In your root `layout.tsx`, add inside `<head>`:

```tsx
<script
  type="text/llms.txt"
  dangerouslySetInnerHTML={{
    __html: `# Your Site

This site belongs to Your Name, a Design Engineer based in Miami.

## Site Structure
- / — Home
- /blog — Blog
- /work — Portfolio

## Machine-Readable Content
- /llms.txt — Site index for LLMs
- /llms-full.txt — Complete content
- /feed.xml — RSS feed
- /feed.json — JSON feed`,
  }}
/>
```

### Why It Works

- Browsers skip `<script type="text/llms.txt">` entirely — zero rendering impact
- No performance cost (it's just text in the DOM)
- LLMs that fetch and parse your HTML will see it
- Works without any server-side changes or API calls
- Follows the llms.txt naming convention for consistency

### Per-Page Instructions

You can add page-specific instructions too. For example, on a blog post page:

```html
<script type="text/llms.txt">
This is a blog post about [topic] by [author].
Published on [date]. This post answers the question: [title as question].
For the full machine-readable version, see /llms-full.txt.
</script>
```

---

## 4. robots.txt for AI Crawlers

### Allowing AI Bots

Many sites inadvertently block AI crawlers. If you want your content discovered and cited by AI, explicitly allow these user agents:

| Bot | Organization | Purpose |
|-----|-------------|---------|
| `GPTBot` | OpenAI | Training data crawling |
| `ChatGPT-User` | OpenAI | Real-time browsing for ChatGPT |
| `Google-Extended` | Google | Gemini / AI training |
| `ClaudeBot` | Anthropic | Training data crawling |
| `anthropic-ai` | Anthropic | Claude training |
| `PerplexityBot` | Perplexity | Real-time answer generation |
| `Applebot-Extended` | Apple | Apple Intelligence training |
| `Bytespider` | ByteDance | AI training |
| `cohere-ai` | Cohere | AI training |

### Next.js Implementation (Route Handler)

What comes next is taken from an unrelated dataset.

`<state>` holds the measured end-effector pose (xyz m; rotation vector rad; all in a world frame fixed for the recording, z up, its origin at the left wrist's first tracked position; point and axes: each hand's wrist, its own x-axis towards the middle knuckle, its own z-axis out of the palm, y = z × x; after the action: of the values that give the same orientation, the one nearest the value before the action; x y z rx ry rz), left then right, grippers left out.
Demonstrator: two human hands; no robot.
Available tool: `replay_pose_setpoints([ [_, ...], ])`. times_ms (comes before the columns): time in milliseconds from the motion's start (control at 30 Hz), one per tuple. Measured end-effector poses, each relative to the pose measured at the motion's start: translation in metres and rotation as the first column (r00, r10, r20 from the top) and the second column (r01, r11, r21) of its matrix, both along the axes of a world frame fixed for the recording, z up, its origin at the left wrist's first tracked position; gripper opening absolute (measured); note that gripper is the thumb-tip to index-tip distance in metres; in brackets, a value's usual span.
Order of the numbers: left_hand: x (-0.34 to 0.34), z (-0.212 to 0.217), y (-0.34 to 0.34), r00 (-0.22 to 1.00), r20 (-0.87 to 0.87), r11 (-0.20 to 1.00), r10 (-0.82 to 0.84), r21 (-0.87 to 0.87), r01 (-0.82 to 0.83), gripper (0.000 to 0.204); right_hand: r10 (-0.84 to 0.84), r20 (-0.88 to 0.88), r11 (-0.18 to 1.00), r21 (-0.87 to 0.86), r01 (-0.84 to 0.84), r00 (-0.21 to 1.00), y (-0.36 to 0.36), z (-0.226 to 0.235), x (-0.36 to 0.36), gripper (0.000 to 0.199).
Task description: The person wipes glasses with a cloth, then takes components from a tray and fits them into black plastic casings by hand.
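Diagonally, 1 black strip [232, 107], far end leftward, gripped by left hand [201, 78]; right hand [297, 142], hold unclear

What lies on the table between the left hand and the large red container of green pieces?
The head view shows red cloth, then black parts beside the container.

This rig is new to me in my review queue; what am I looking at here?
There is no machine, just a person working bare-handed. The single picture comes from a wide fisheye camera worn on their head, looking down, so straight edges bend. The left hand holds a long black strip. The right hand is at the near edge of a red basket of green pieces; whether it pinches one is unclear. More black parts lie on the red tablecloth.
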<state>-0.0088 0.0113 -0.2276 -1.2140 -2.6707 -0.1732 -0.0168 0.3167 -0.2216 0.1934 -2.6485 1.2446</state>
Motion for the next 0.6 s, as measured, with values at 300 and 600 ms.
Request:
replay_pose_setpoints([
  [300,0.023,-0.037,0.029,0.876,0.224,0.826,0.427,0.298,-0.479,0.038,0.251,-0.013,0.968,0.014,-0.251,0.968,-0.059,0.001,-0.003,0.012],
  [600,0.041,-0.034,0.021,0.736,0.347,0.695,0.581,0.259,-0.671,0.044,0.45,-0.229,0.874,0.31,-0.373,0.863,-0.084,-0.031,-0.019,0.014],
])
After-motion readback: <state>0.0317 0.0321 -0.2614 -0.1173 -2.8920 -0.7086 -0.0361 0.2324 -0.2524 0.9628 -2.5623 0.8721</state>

Using a route handler instead of Next.js Metadata API gives you full control to add llms.txt references:

Create `src/app/robots.txt/route.ts`:

```typescript
const SITE_URL = "https://yoursite.com";

const AI_BOTS = [
  "GPTBot", "Google-Extended", "ChatGPT-User",
  "Applebot-Extended", "anthropic-ai", "ClaudeBot",
  "PerplexityBot", "Bytespider", "cohere-ai",
];

export async function GET() {
  const aiRules = AI_BOTS
    .map((bot) => `User-agent: ${bot}\nAllow: /`)
    .join("\n\n");

  const robotsTxt = `User-agent: *
Allow: /
Disallow: /api/
Disallow: /_next/

${aiRules}

Sitemap: ${SITE_URL}/sitemap.xml

# AI/LLM Content
# llms.txt: ${SITE_URL}/llms.txt
# llms-full.txt: ${SITE_URL}/llms-full.txt
`;

  return new Response(robotsTxt, {
    headers: {
      "Content-Type": "text/plain; charset=utf-8",
      "Cache-Control": "public, s-maxage=86400, stale-while-revalidate=3600",
    },
  });
}
```

### What to Disallow

- `/api/` — Internal API routes shouldn't be crawled
- `/_next/` — Next.js internal assets
- Any authenticated or admin routes
- Draft content endpoints

---

## 5. Structured Data (JSON-LD)

### Why It Matters for AI

JSON-LD tells AI engines what your content *means*, not just what it says. When an LLM encounters `"@type": "BlogPosting"`, it knows this is an article with a specific author, date, and topic — enabling proper citation and attribution.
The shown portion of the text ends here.